Exercise brief
Reproduce the following data exactly, minus any images.

- - - -

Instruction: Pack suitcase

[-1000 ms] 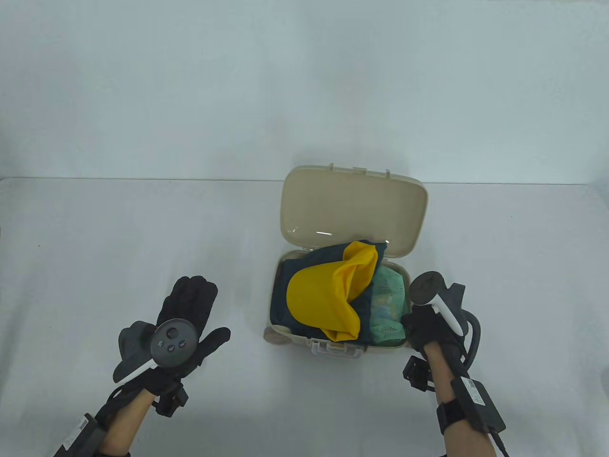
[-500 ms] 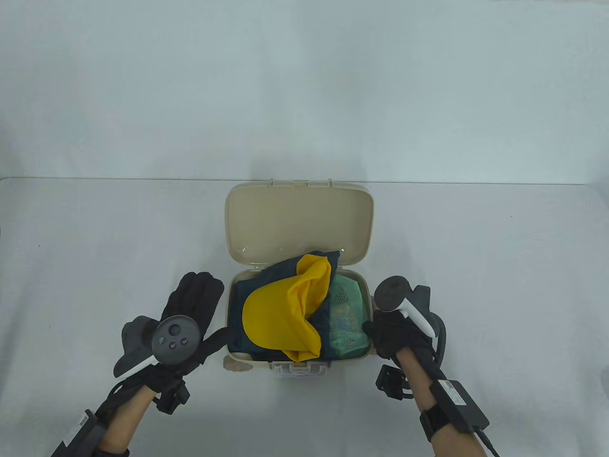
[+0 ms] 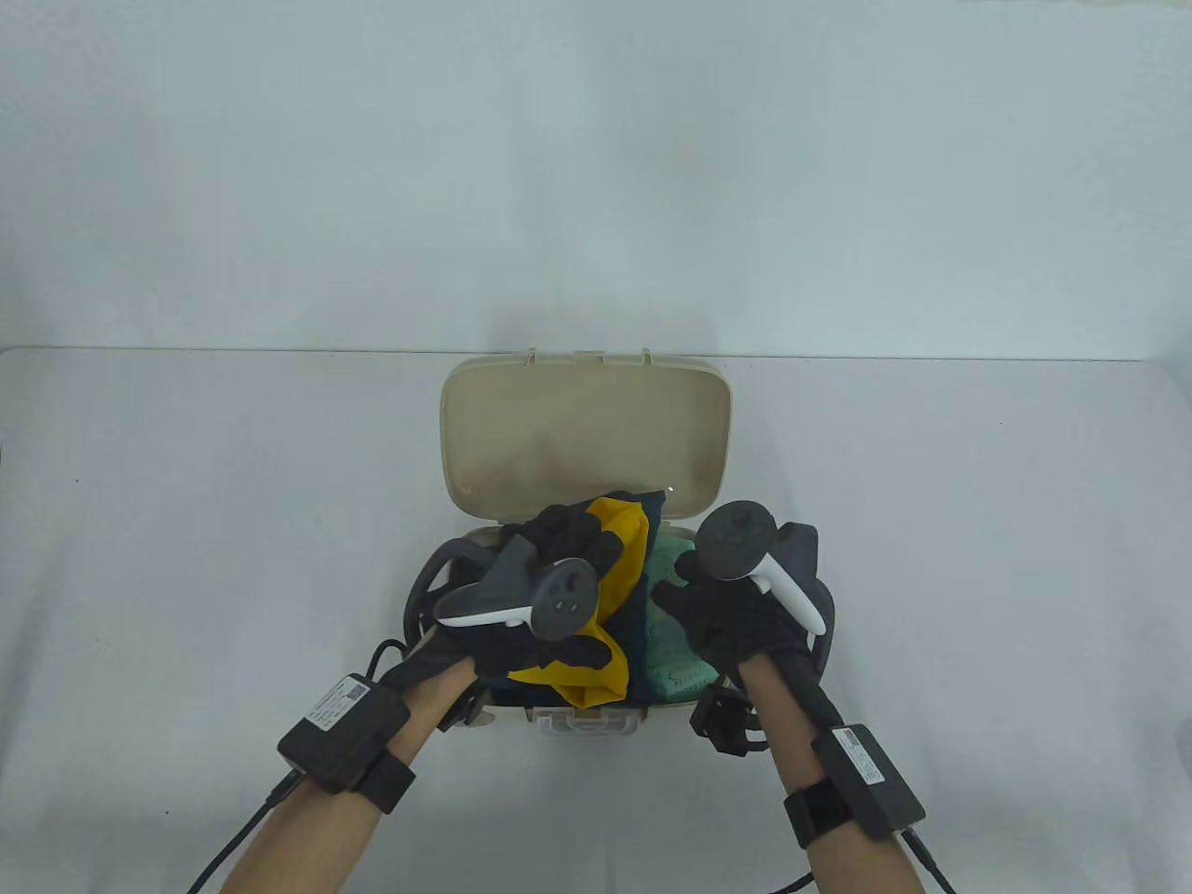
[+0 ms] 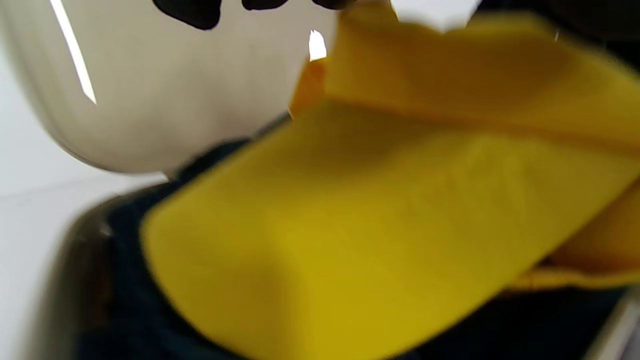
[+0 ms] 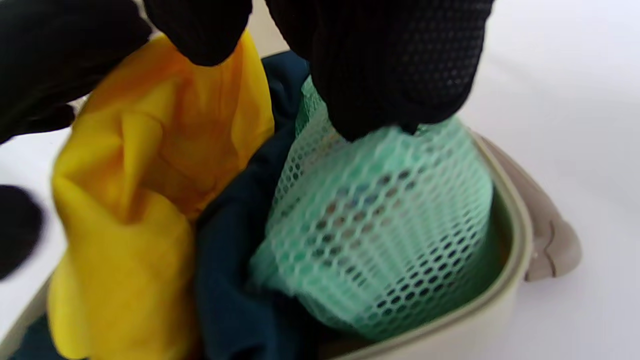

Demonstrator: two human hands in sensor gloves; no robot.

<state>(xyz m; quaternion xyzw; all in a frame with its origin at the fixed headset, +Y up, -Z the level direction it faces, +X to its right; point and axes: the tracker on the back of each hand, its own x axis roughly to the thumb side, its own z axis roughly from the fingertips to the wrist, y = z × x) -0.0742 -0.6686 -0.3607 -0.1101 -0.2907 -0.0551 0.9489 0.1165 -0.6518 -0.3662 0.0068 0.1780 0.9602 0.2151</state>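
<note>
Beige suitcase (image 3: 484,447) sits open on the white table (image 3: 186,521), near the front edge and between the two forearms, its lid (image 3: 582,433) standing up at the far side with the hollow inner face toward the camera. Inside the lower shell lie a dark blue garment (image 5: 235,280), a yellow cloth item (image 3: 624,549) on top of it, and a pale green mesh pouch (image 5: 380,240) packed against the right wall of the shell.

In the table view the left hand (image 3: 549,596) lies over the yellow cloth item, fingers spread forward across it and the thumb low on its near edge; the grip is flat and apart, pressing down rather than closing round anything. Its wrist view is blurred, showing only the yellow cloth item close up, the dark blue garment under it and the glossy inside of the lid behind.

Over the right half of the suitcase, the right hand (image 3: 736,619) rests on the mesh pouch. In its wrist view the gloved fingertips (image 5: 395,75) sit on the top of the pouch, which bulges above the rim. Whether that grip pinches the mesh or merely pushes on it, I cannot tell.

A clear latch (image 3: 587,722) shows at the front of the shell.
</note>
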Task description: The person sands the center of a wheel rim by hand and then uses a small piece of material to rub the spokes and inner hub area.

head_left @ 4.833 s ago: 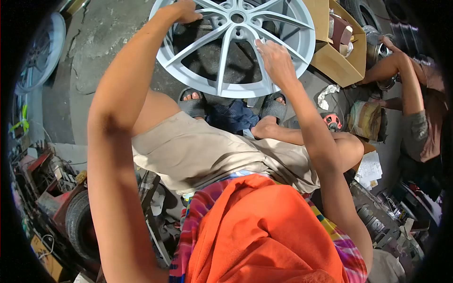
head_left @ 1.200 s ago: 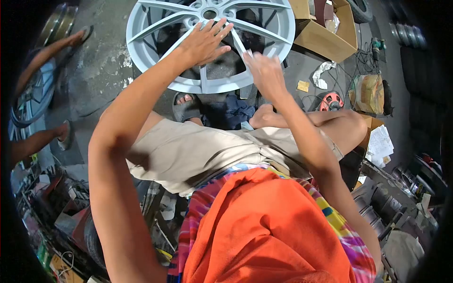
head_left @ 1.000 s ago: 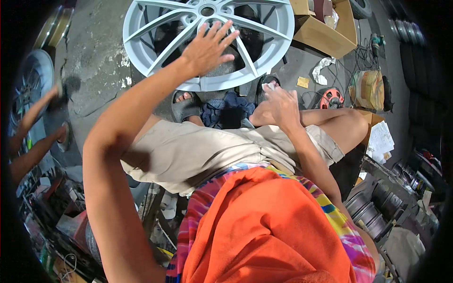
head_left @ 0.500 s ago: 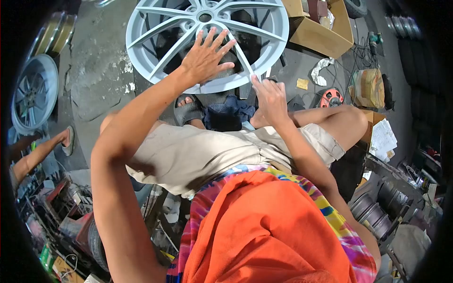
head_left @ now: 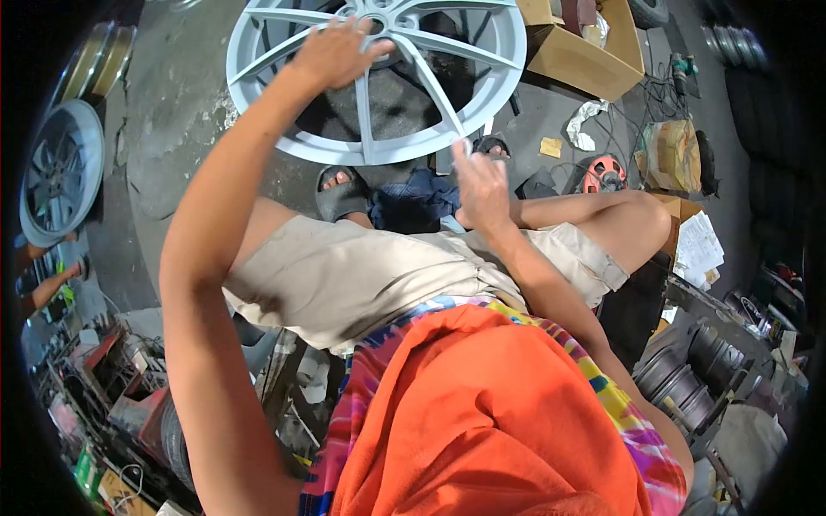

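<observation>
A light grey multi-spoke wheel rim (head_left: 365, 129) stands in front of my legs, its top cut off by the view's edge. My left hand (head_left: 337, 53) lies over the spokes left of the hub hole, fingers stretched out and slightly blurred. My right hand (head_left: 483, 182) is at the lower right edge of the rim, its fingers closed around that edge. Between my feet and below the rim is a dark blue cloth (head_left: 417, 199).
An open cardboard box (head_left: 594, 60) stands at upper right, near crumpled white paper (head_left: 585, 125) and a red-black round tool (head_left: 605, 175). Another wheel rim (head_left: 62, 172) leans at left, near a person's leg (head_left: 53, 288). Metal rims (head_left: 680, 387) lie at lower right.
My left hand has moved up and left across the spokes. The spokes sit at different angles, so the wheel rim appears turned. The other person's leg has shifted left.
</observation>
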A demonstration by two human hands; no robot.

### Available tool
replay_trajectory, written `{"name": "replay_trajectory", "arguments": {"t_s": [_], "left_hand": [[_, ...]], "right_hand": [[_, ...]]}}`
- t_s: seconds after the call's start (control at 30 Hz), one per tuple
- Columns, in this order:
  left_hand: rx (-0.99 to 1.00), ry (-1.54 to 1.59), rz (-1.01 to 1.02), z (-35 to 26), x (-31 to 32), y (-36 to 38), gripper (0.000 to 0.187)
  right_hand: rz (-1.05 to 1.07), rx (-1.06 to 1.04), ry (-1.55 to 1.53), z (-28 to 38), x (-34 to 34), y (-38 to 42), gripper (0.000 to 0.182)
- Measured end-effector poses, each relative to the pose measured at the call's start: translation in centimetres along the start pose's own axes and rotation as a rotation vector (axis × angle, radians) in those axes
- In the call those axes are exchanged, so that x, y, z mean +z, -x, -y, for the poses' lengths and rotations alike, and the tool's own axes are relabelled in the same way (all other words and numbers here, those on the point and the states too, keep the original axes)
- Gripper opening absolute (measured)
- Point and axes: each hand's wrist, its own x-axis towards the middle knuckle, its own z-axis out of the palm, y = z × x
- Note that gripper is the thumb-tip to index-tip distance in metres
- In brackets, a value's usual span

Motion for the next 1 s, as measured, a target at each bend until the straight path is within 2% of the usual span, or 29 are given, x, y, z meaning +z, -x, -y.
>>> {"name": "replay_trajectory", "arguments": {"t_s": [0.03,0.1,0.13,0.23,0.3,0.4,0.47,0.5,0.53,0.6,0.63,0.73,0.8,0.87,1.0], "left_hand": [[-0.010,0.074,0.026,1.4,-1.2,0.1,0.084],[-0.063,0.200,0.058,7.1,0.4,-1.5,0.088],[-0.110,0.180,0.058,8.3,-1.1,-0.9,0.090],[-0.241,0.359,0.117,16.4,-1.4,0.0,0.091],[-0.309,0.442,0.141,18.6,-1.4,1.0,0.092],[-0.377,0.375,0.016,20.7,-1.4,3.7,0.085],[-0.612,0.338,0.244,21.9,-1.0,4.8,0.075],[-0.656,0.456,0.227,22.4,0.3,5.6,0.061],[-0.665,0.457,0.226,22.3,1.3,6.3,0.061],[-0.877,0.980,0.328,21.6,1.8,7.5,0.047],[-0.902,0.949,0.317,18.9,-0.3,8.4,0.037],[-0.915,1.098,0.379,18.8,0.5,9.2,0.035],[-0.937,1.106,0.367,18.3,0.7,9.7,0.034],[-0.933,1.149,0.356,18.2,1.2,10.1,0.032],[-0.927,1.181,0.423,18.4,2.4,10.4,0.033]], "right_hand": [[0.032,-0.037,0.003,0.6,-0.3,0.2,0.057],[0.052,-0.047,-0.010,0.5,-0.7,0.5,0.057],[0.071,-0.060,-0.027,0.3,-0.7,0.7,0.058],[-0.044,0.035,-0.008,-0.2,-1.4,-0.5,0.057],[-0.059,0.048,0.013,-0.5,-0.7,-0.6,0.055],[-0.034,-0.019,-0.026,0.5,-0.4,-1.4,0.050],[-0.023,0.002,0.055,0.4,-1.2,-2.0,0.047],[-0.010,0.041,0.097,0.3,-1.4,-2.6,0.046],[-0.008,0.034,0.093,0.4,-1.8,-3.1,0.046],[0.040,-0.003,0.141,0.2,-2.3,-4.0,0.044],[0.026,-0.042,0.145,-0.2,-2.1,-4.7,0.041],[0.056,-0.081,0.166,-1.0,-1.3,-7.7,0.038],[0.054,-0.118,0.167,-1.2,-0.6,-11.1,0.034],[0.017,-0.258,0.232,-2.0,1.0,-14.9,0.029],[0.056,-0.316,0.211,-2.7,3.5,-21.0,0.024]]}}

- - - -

Response box
Instruction: Pack suitcase

[-1000 ms] 
[-500 ms] 
[+0 ms] 
[+0 ms] 
[+0 ms] 

Demonstrator: two human hands in sensor gloves; no robot.

<state>(xyz m; quaternion xyzw; all in a frame with its origin at the fixed headset, +Y up, -Z the level direction it faces, +X to its right; point and axes: the tracker on the back of each hand, its own x axis roughly to the thumb side, its own z axis roughly from the fingertips to the wrist, y = z × x) -0.0742 -0.6686 -0.3607 -0.1101 -0.2907 -0.0551 0.9489 0.1165 -0.6518 -0.3662 0.0068 0.1780 0.9602 0.2151</state>
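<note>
Beige suitcase (image 3: 484,447) sits open on the white table (image 3: 186,521), near the front edge and between the two forearms, its lid (image 3: 582,433) standing up at the far side with the hollow inner face toward the camera. Inside the lower shell lie a dark blue garment (image 5: 235,280), a yellow cloth item (image 3: 624,549) on top of it, and a pale green mesh pouch (image 5: 380,240) packed against the right wall of the shell.

In the table view the left hand (image 3: 549,596) lies over the yellow cloth item, fingers spread forward across it and the thumb low on its near edge; the grip is flat and apart, pressing down rather than closing round anything. Its wrist view is blurred, showing only the yellow cloth item close up, the dark blue garment under it and the glossy inside of the lid behind.

Over the right half of the suitcase, the right hand (image 3: 736,619) rests on the mesh pouch. In its wrist view the gloved fingertips (image 5: 395,75) sit on the top of the pouch, which bulges above the rim. Whether that grip pinches the mesh or merely pushes on it, I cannot tell.

A clear latch (image 3: 587,722) shows at the front of the shell.
</note>
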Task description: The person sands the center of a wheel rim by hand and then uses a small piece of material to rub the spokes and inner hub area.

head_left @ 4.833 s ago: 
head_left @ 1.200 s ago: 
head_left @ 1.000 s ago: 
head_left @ 0.500 s ago: 
head_left @ now: 

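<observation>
A light grey multi-spoke wheel rim (head_left: 365, 129) stands in front of my legs, its top cut off by the view's edge. My left hand (head_left: 337, 53) lies over the spokes left of the hub hole, fingers stretched out and slightly blurred. My right hand (head_left: 483, 182) is at the lower right edge of the rim, its fingers closed around that edge. Between my feet and below the rim is a dark blue cloth (head_left: 417, 199).
An open cardboard box (head_left: 594, 60) stands at upper right, near crumpled white paper (head_left: 585, 125) and a red-black round tool (head_left: 605, 175). Another wheel rim (head_left: 62, 172) leans at left, near a person's leg (head_left: 53, 288). Metal rims (head_left: 680, 387) lie at lower right.
My left hand has moved up and left across the spokes. The spokes sit at different angles, so the wheel rim appears turned. The other person's leg has shifted left.
</observation>
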A demonstration by two human hands; no robot.

### Available tool
replay_trajectory, written `{"name": "replay_trajectory", "arguments": {"t_s": [_], "left_hand": [[_, ...]], "right_hand": [[_, ...]]}}`
- t_s: seconds after the call's start (control at 30 Hz), one per tuple
- Columns, in this order:
  left_hand: rx (-0.99 to 1.00), ry (-1.54 to 1.59), rz (-1.01 to 1.02), z (-35 to 26), x (-31 to 32), y (-36 to 38), gripper (0.000 to 0.187)
  right_hand: rz (-1.05 to 1.07), rx (-1.06 to 1.04), ry (-1.55 to 1.53), z (-28 to 38), x (-34 to 34), y (-38 to 42), gripper (0.000 to 0.182)
- Measured end-effector poses, each relative to the pose measured at the call's start: translation in centimetres along the start pose's own axes and rotation as a rotation vector (axis × angle, radians) in those axes
- In the call those axes are exchanged, so that x, y, z mean +z, -x, -y, for the poses' lengths and rotations alike, and the tool's own axes are relabelled in the same way (all other words and numbers here, those on the point and the states too, keep the original axes)
- Gripper opening absolute (measured)
- Point and axes: each hand's wrist, its own x-axis towards the middle knuckle, its own z-axis out of the palm, y = z × x
- Note that gripper is the thumb-tip to index-tip distance in metres
- In brackets, a value's usual span

Motion for the next 1 s, as measured, a target at each bend until the straight path is within 2% of the usual span, or 29 are given, x, y, z meaning +z, -x, -y.
>>> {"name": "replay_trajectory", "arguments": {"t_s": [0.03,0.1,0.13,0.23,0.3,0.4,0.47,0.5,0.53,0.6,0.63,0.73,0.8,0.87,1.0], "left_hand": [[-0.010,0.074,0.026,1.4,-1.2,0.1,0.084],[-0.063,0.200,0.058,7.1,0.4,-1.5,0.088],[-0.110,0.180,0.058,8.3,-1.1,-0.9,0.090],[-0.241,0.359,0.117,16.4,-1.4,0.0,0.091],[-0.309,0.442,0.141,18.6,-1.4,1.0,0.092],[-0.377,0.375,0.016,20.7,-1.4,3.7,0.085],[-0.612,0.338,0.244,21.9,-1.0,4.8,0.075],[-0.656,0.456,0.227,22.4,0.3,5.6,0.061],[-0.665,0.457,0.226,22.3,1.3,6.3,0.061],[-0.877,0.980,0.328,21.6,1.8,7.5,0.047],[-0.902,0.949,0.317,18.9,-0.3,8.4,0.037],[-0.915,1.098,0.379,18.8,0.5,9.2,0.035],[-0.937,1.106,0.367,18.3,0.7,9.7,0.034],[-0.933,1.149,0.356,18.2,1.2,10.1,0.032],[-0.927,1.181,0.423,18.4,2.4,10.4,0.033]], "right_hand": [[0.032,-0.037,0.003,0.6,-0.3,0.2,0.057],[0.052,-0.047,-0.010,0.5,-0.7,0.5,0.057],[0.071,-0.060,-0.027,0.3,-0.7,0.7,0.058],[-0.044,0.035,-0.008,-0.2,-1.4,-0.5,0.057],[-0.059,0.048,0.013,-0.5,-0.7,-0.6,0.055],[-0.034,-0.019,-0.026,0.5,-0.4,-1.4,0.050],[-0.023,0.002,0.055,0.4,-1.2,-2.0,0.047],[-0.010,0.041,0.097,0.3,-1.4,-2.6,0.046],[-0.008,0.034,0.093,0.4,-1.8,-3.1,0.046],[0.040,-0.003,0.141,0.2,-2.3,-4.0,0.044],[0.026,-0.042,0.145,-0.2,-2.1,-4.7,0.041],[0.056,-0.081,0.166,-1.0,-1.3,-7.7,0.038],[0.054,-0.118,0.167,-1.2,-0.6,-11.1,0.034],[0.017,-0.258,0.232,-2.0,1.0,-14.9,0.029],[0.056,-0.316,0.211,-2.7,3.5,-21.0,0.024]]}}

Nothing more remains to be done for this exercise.